The problem = Lines with "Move": state how many there are in the records below, and nothing else.

Input data =
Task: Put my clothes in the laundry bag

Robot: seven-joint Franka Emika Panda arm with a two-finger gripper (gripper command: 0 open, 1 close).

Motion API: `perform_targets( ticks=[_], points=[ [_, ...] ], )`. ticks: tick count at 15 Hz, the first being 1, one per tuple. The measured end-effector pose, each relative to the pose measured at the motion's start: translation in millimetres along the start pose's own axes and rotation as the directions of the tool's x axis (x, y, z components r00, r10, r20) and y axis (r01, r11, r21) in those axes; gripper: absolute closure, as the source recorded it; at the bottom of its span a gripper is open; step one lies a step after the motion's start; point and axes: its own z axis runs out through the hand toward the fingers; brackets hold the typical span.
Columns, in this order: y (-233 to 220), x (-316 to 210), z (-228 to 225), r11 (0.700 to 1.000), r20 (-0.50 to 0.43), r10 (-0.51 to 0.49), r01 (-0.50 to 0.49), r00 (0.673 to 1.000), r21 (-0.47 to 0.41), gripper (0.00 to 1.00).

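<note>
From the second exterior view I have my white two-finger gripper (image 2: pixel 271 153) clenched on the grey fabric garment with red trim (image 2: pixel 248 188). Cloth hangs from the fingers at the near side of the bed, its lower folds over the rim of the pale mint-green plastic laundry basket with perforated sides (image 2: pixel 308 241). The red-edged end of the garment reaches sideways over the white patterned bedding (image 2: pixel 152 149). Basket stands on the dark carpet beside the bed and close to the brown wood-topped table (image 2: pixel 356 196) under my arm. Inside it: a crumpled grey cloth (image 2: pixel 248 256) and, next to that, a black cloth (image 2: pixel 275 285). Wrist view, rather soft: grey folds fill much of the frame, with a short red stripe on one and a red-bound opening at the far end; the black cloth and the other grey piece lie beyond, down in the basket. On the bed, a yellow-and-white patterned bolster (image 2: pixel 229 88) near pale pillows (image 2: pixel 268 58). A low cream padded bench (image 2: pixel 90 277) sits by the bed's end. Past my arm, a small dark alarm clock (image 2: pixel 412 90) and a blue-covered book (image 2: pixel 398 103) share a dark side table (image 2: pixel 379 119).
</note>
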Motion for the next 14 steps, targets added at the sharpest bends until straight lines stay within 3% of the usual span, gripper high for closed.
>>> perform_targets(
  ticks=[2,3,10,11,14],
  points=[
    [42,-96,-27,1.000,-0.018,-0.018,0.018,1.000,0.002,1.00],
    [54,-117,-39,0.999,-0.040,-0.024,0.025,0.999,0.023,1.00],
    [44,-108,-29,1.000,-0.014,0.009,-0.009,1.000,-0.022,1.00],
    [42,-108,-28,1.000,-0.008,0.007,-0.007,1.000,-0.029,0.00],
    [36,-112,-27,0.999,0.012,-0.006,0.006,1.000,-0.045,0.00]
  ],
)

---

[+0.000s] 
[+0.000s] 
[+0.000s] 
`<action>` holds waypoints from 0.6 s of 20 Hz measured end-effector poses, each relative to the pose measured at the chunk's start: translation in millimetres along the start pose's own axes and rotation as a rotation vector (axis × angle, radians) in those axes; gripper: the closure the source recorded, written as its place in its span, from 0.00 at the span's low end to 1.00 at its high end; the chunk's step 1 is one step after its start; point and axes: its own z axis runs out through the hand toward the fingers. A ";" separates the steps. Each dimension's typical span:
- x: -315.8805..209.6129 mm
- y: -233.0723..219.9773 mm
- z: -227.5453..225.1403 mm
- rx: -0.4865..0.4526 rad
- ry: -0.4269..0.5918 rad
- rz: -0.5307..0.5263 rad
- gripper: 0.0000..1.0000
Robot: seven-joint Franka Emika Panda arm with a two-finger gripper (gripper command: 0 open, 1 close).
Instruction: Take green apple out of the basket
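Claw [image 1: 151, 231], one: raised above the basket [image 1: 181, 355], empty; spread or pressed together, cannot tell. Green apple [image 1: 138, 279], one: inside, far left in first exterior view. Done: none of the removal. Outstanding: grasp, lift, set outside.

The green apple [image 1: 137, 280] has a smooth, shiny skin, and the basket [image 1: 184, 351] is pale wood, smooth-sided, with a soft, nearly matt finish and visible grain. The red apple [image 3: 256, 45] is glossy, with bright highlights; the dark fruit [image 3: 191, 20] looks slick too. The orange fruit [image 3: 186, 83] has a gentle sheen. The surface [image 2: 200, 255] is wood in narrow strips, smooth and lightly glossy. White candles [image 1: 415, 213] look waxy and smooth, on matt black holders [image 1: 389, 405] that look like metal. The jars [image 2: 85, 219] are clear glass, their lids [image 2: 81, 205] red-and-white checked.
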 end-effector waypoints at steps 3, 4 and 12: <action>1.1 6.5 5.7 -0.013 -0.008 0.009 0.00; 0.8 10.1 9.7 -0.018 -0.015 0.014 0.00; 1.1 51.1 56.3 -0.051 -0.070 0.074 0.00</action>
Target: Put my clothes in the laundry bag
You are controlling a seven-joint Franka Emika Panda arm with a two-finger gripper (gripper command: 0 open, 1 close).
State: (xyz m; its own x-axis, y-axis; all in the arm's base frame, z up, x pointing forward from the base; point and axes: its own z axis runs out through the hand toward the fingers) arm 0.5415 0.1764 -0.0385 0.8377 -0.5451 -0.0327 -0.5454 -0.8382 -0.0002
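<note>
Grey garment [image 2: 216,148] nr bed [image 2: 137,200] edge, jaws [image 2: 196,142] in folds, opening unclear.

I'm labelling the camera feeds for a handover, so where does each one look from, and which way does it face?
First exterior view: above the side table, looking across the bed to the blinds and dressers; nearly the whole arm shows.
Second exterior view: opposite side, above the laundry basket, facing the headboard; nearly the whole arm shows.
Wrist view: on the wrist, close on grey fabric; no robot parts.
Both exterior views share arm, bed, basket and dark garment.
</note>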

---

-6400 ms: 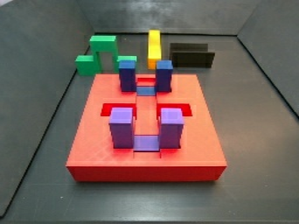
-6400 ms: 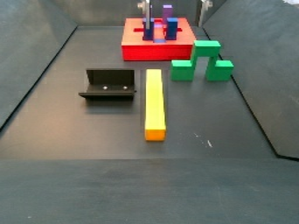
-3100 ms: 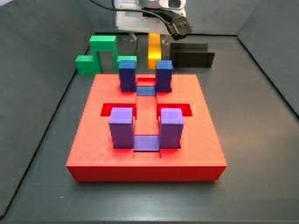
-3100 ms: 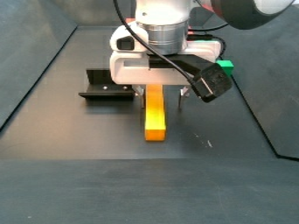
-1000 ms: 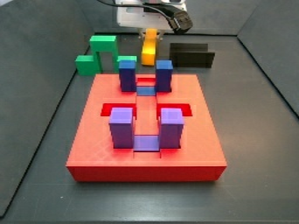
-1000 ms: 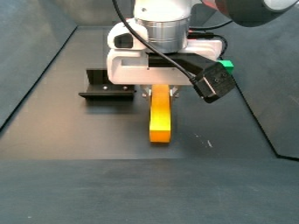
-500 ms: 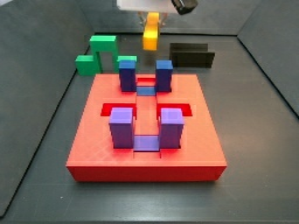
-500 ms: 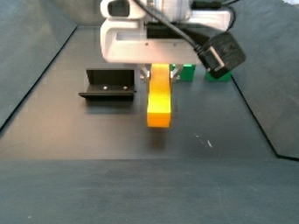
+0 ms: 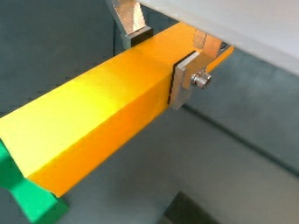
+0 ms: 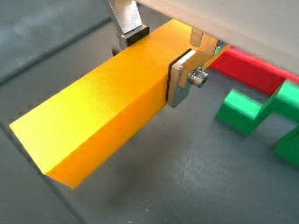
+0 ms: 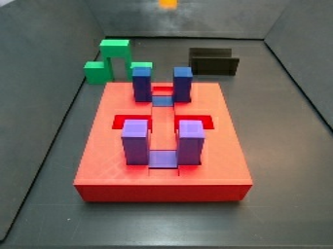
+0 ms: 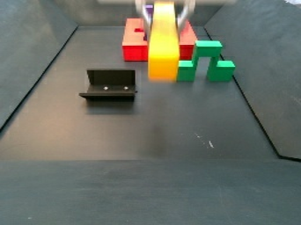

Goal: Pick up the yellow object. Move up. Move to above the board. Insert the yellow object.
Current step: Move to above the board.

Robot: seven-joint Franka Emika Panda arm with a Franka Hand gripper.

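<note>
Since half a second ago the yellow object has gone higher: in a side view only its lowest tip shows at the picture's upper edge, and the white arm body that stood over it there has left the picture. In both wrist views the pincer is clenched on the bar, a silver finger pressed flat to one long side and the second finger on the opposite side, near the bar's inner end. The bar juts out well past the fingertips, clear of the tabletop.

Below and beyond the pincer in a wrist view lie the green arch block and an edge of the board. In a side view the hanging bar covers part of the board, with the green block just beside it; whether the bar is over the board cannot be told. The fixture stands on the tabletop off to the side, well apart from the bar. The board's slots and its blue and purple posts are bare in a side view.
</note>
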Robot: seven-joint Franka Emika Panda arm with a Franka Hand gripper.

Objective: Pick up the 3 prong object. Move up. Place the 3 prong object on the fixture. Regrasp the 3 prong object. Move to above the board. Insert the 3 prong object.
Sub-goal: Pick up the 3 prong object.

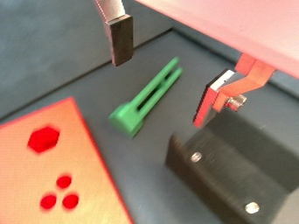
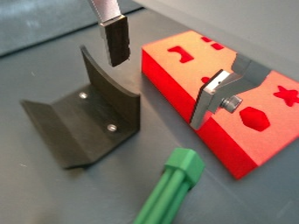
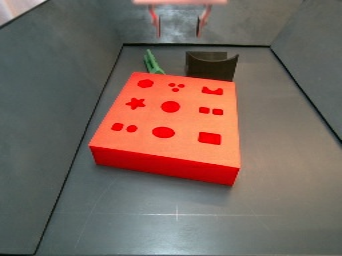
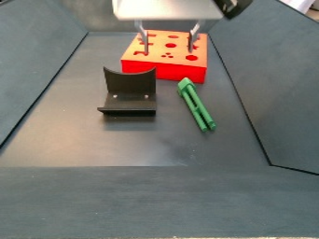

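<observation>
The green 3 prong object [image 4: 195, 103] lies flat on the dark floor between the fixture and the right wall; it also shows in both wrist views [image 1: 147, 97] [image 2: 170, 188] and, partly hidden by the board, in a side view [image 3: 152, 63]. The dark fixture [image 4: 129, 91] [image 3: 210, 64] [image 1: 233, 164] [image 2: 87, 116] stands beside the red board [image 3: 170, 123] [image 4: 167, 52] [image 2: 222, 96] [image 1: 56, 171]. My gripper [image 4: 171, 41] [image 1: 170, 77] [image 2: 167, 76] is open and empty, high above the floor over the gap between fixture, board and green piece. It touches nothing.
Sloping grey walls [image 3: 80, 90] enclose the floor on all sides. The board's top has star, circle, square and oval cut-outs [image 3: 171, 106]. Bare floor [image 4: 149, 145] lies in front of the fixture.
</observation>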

Task response = 3